It all sounded all too familiar.
The Islamic Republic of Iran executed two more protesters in early January, despite persistent international protests against two similar executions in December. The recent killings sparked a new eruption of public condemnation as well as new threats of economic sanctions. As a former Iranian political prisoner, this was something of a déjà vu.
In fact, dozens of other detainees have already faced charges that could carry the death penalty, reports Norway-based Iran Human Rights, while the Iranian People’s The Mojahideen Organization (MEK) is leading a democratic alternative to the clerical system.More than 30,000 Iranians have been arrested since mid-September, according to the International Commission for Justice. Most report they are still awaiting indictment or trial.
Each of the four hanged victims was ultimately sentenced to death on vague political charges of “enmity against God” or “spreading corruption on earth.” The first victim, Mohsen Shekhali, accused of merely wounding Basij militiamen and blocking roads, justifies using him as another milestone in the regime’s crackdown on dissent. was considered sufficient for
It is very likely that Shekhali’s case was deliberately chosen for that purpose. It may have been intended to convey a message that its use will remain unrestricted. This shows that the criticism so far has been insufficient.
Verbal denunciations of the regime’s actions must be swiftly reinforced by concrete actions designed to hold officials accountable and show that further escalation would have serious consequences.
We do not know how much worse the current crackdown would be without coordinated pressure on the administration. Even before the executions began, the MEK network determined that more than 750 of her people, including 70 minors, had been shot or fatally beaten in the streets or in Iranian detention facilities. These numbers have certainly continued to rise, and there is, tragically, a clear precedent that the rate of executions has matched or even exceeded the pace of that increase.
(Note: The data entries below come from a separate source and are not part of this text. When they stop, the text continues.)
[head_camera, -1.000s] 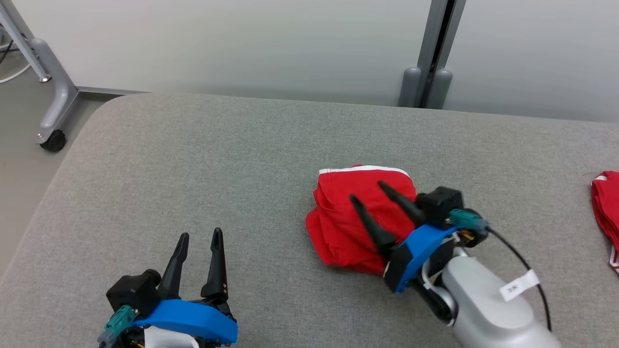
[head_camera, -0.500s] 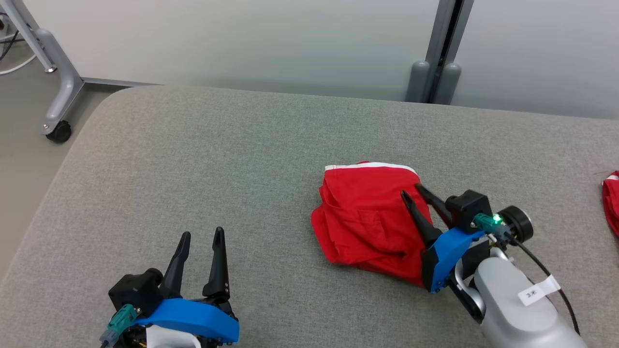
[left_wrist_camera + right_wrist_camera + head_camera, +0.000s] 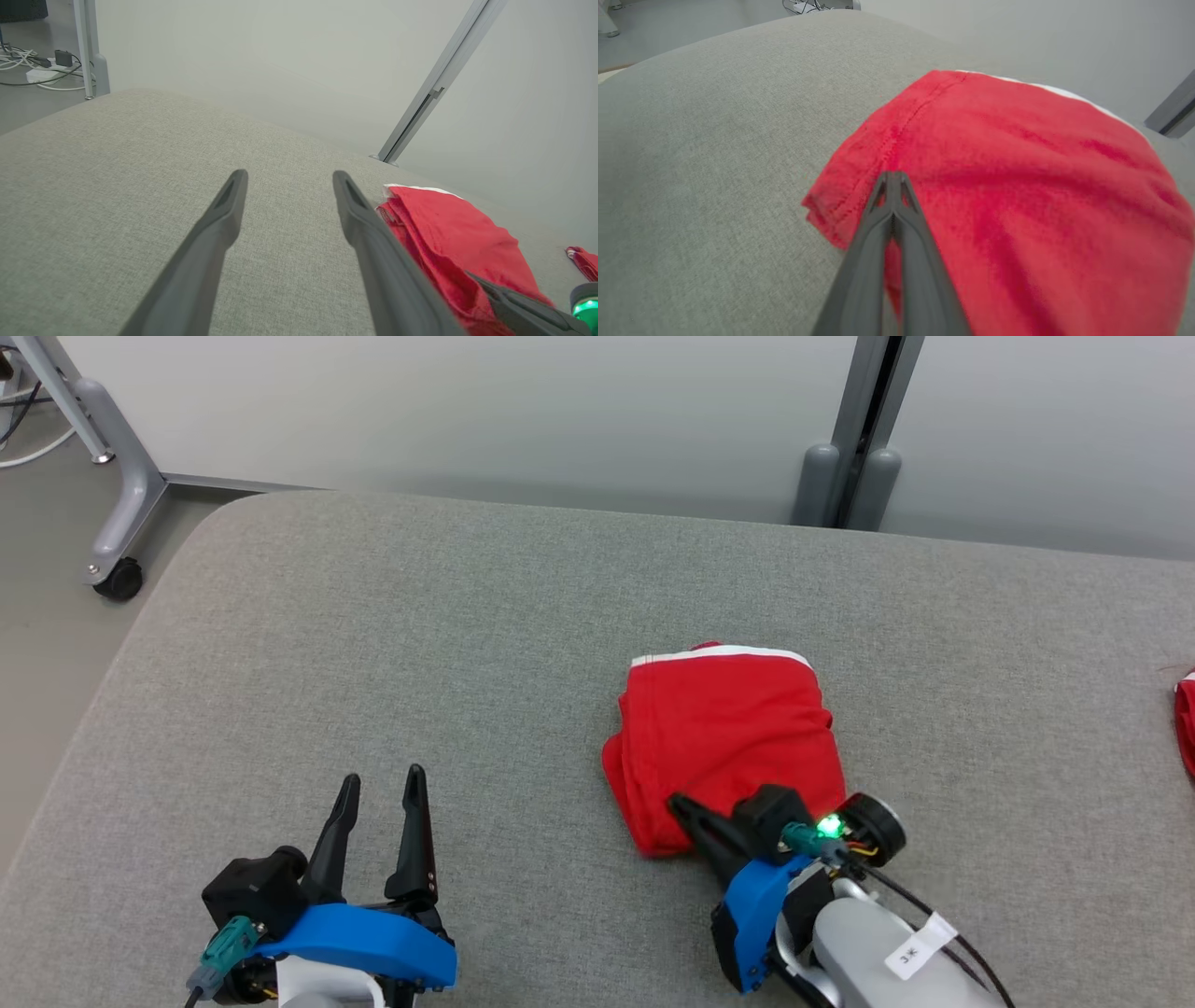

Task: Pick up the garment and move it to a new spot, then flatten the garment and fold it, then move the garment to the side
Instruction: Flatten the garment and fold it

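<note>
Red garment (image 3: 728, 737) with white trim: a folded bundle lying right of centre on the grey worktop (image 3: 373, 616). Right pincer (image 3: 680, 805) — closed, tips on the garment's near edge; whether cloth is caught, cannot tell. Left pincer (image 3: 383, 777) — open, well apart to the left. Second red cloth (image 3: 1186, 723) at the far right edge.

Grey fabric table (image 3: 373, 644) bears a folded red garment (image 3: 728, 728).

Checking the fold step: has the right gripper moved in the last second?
Yes. The right gripper drew back toward the robot, from the middle of the garment to its near edge, jaws shut.
</note>
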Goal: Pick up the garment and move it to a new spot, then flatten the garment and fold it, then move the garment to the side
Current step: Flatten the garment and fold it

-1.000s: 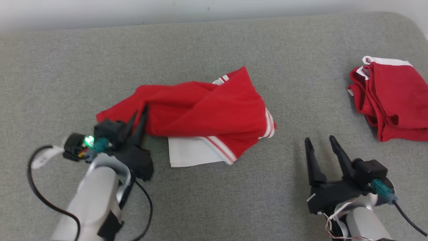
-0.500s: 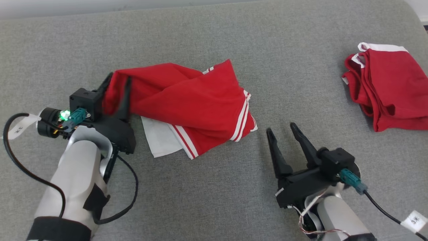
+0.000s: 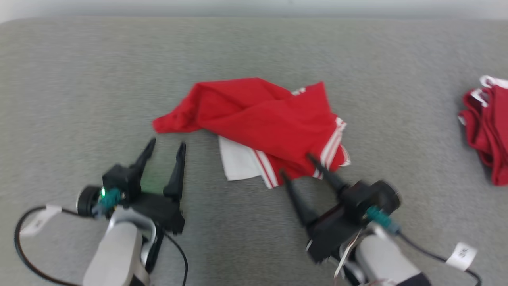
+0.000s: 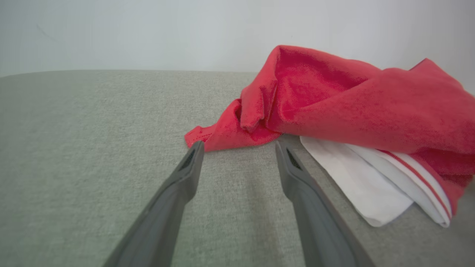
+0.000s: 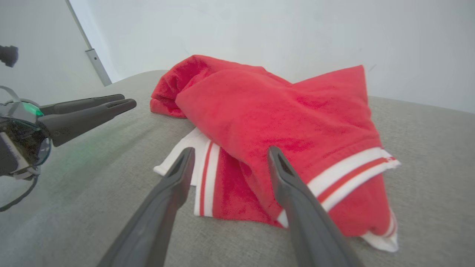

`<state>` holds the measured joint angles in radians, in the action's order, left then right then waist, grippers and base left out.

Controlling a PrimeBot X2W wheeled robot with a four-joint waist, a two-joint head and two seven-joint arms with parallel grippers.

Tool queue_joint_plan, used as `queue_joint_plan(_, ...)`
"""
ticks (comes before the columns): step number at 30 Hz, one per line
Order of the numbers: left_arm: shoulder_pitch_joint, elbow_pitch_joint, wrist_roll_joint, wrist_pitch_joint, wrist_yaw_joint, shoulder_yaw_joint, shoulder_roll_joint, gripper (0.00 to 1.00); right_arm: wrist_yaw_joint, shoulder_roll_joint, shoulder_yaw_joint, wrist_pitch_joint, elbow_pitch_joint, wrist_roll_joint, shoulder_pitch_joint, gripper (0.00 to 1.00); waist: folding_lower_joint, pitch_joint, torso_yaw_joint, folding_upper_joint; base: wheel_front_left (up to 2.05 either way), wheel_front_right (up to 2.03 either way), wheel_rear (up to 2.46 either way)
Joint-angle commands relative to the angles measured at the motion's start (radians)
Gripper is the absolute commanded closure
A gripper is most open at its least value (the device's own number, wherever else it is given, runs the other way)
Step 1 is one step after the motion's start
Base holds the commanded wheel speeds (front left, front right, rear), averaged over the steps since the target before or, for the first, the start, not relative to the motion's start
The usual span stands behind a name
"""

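The garment (image 3: 262, 123), red with white stripes and a white panel, lies crumpled mid-surface. My left gripper (image 3: 167, 142) stands open just short of its left corner, nothing between the fingers. In the left wrist view that gripper (image 4: 239, 145) points at the garment's (image 4: 352, 100) red tip, fingertips near the cloth. My right gripper (image 3: 296, 164) is open at the garment's near striped hem. In the right wrist view the right gripper (image 5: 231, 150) has its fingers over the garment's (image 5: 282, 111) striped edge, and the left gripper (image 5: 126, 102) shows at the left.
A second red garment (image 3: 486, 131) with white trim lies bunched at the far right edge. Everything rests on a grey fabric surface (image 3: 79, 79) with a rounded back edge against a pale wall (image 4: 148, 29).
My left gripper has opened, let go of the garment's left end and pulled back. My right gripper has come forward to the garment's near hem. The head camera has shifted.
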<state>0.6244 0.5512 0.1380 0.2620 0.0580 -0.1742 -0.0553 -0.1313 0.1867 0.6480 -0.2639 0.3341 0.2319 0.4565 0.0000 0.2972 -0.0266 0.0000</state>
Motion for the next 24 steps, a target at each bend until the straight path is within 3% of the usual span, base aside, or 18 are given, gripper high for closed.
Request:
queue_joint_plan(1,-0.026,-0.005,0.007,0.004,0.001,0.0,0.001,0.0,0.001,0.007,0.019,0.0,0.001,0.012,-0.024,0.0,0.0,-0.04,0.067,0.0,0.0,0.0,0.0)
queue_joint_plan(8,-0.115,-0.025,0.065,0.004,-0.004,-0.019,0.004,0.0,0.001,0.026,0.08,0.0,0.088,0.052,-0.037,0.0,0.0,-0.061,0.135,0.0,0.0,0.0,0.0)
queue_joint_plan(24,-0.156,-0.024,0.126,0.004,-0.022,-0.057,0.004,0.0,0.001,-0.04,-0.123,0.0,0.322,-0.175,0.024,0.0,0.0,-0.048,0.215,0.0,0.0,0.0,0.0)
Since the beginning of Iran’s theocratic dictatorship, the country has been the undisputed world leader in executions per capita. Worse, the pace of Tehran’s executions has accelerated since 2021, when supreme leader-backed candidate Ebrahim Raisi was elected president of the Islamic Republic in low-turnout elections. This trend is very much in line with his legacy as the ‘Butcher of Tehran’. This is the label he earned as one of the main perpetrators of the nationwide massacre of political prisoners in 1988.
I personally lost a cousin who was in prison during that massacre. He was one of his 30,000 political prisoners killed that bloody summer. Raisi and other members of his 1988 “execution commission,” often only because he handed down summary death sentences to men and women after a minute or two of questioning.
In line with the fatwa issued by Ayatollah Ruhollah Khomeini that year, about 90% of the victims of the genocide were MEK members who remained loyal to the cause of freedom, according to Iran1988, a group seeking justice for victims. But all these killings have failed to destroy the organization, and the regime has been fruitlessly committed to doing so in the intervening 35 years. This can be seen in the current crackdown targeting riots in which MEK’s ‘resistance unit’ played a key role.
That fact ignites my confidence in the uprising, but it also increases my concern for the activists, especially women, who lead the movement. The uprising, which began in response to the death of her 22-year-old Masa Amini at the hands of Tehran’s “morality police,” has revealed public demands for regime change as the only viable solution. Became.
If the regime is so desperate as to kill women in the streets for petty crimes, then it is time for the execution of large numbers of female activists at a time when they and their supporters pose one of the most dangerous challenges to Theocratic. Certainly desperate enough to command a regime since its post-revolutionary inauguration in 1979. And given that he has already arrested 30,000 people in connection with the uprising, it is not hard to imagine that such systematic killings would reach the scale I witnessed in his late 1980s. .
The regime continues to project its intentions to the world, raising the bar when its latest crime is met only by loud but toothless protests. , has already demonstrated killing young men for crimes deemed to fall short of international standards for the most serious crimes. The first execution of female detainees will not be delayed too long.
The international community should take positive action before the next escalation. Iranian embassies abroad should be closed, and the regime should be quarantined for as long as possible until the abuses and killings that have been going on for the past four months have come to a complete halt.
Homeira Hesami is a former Iranian political prisoner and chairman of the Iranian-American Community of North Texas, a member of the Iranian-American Communities Organization. She is a medical physicist living in Carrollton. She wrote this column for her Dallas Morning News.